Open-source alternatives guide
Litestream vs WAL-G vs pgBackRest 2026
Compare Litestream, WAL-G, and pgBackRest for database backups in 2026. Continuous streaming replication vs WAL archiving vs full-featured backup — which.
TL;DR
Litestream continuously replicates SQLite databases to S3 — it's for SQLite, not Postgres. WAL-G archives Postgres WAL (Write-Ahead Log) to S3/GCS/Azure continuously — sub-second RPO (Recovery Point Objective) with minimal overhead. pgBackRest is a full-featured Postgres backup solution with incremental backups, parallel processing, compression, and encryption. For most self-hosted Postgres deployments: WAL-G for continuous point-in-time recovery, pgBackRest when you need advanced features.
Key Takeaways
- Litestream: Apache 2.0, ~9K stars, Go — SQLite only, real-time S3 streaming
- WAL-G: Apache 2.0, ~4K stars, Go — Postgres WAL archiving to S3/GCS/Azure/SFTP
- pgBackRest: MIT, ~3K stars, C — full backup suite (full/diff/incr), parallel, encryption
- pg_dump: Built into Postgres — logical backups, good for small DBs, not for PITR
- RPO comparison: WAL-G/pgBackRest ~few seconds; pg_dump depends on schedule (hourly = 1hr RPO)
- RTO comparison: WAL-G restore ~5–30 min; pgBackRest ~5 min (parallel); pg_dump restore varies
Understanding Postgres Backup Types
Before comparing tools, understand the backup strategies:
| Type | How It Works | RPO | RTO | Use Case |
|---|---|---|---|---|
| Logical (pg_dump) | SQL dump of data | Hours (cron) | Minutes–hours | Small DBs, schema migrations |
| Physical (base backup) | Copy data directory | Continuous | Minutes | Medium–large DBs |
| WAL archiving | Stream WAL changes | Seconds | Minutes | Production with PITR |
| Streaming replication | Replica follows primary | Near-zero | Failover time | HA, not backup |
WAL archiving + base backup = Point-In-Time Recovery (PITR): restore to any point in time, not just scheduled backup times.

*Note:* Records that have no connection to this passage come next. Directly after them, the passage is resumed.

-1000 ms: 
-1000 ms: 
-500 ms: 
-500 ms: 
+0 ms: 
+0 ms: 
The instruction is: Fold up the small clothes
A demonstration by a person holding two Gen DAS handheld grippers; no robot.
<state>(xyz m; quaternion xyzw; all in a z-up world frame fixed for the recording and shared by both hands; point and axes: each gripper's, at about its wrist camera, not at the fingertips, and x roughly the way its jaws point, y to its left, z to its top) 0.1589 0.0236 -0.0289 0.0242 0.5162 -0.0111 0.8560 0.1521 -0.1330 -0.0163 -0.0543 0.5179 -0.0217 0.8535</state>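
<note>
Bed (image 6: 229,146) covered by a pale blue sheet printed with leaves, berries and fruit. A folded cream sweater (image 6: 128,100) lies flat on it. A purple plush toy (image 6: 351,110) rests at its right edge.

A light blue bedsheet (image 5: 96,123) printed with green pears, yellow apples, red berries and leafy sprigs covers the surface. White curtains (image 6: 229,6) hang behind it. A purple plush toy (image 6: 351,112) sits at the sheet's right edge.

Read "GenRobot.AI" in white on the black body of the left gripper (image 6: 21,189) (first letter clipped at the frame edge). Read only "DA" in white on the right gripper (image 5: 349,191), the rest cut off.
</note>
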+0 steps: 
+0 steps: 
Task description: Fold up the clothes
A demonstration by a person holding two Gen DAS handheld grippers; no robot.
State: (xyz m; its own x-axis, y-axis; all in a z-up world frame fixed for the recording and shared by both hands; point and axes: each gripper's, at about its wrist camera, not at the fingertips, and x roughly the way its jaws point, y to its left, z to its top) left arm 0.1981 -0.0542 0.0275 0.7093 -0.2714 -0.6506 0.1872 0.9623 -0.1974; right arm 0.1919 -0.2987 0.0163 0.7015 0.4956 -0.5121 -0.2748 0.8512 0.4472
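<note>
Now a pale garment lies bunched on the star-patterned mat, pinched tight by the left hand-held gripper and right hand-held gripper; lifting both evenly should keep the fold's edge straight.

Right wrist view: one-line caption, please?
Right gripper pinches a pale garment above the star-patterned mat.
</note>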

Litestream: Continuous SQLite Replication
Litestream streams every SQLite transaction to S3 in real time. It's specifically for SQLite — not Postgres. But if you're running SQLite (which is increasingly common for small apps, n8n SQLite mode, Forgejo, etc.), Litestream is the best backup tool available.
Why Litestream for SQLite
The classic SQLite problem: you can't just copy an .db file while the process is running (you get corruption). Litestream uses SQLite's WAL mode to capture and stream every page change.
# Install Litestream:
wget https://github.com/benbjohnson/litestream/releases/latest/download/litestream-linux-amd64.tar.gz
tar xzf litestream-linux-amd64.tar.gz
mv litestream /usr/local/bin/
Configuration
# /etc/litestream.yml
access-key-id: your-b2-key-id
secret-access-key: your-b2-application-key
dbs:
- path: /app/data/app.db
replicas:
- url: s3://my-bucket/app-db
endpoint: https://s3.us-west-004.backblazeb2.com
- path: /app/data/sessions.db
replicas:
- url: s3://my-bucket/sessions-db
endpoint: https://s3.us-west-004.backblazeb2.com
- path: /backup/local/sessions.db # Local replica too
# Run as daemon:
litestream replicate -config /etc/litestream.yml
# Or as systemd service:
systemctl enable litestream
systemctl start litestream
Restore from Litestream
# Restore latest:
litestream restore -config /etc/litestream.yml /app/data/app.db
# Restore to specific point in time:
litestream restore -config /etc/litestream.yml \
-timestamp "2026-03-09T12:00:00Z" \
/app/data/app.db
# List available restore points:
litestream generations -config /etc/litestream.yml /app/data/app.db
Docker Integration (run alongside your app)
services:
app:
image: your-app
volumes:
- app_data:/data
litestream:
image: litestream/litestream:latest
command: replicate
volumes:
- app_data:/data
- ./litestream.yml:/etc/litestream.yml
environment:
AWS_ACCESS_KEY_ID: your-key-id
AWS_SECRET_ACCESS_KEY: your-secret-key
volumes:
app_data:
WAL-G: Continuous Postgres WAL Archiving
WAL-G archives Postgres WAL files to cloud storage as they're generated. Combined with periodic base backups, this gives you continuous PITR.
How WAL Archiving Works
Postgres writes → WAL files → WAL-G archives to S3 → Base backup periodically
Restore = apply base backup + replay WAL files up to target time.
Docker Setup with WAL-G
services:
postgres:
image: postgres:16
environment:
POSTGRES_DB: myapp
POSTGRES_USER: myapp
POSTGRES_PASSWORD: "${POSTGRES_PASSWORD}"
# WAL-G environment:
WALG_S3_PREFIX: s3://my-bucket/postgres-backups
AWS_ACCESS_KEY_ID: "${AWS_ACCESS_KEY_ID}"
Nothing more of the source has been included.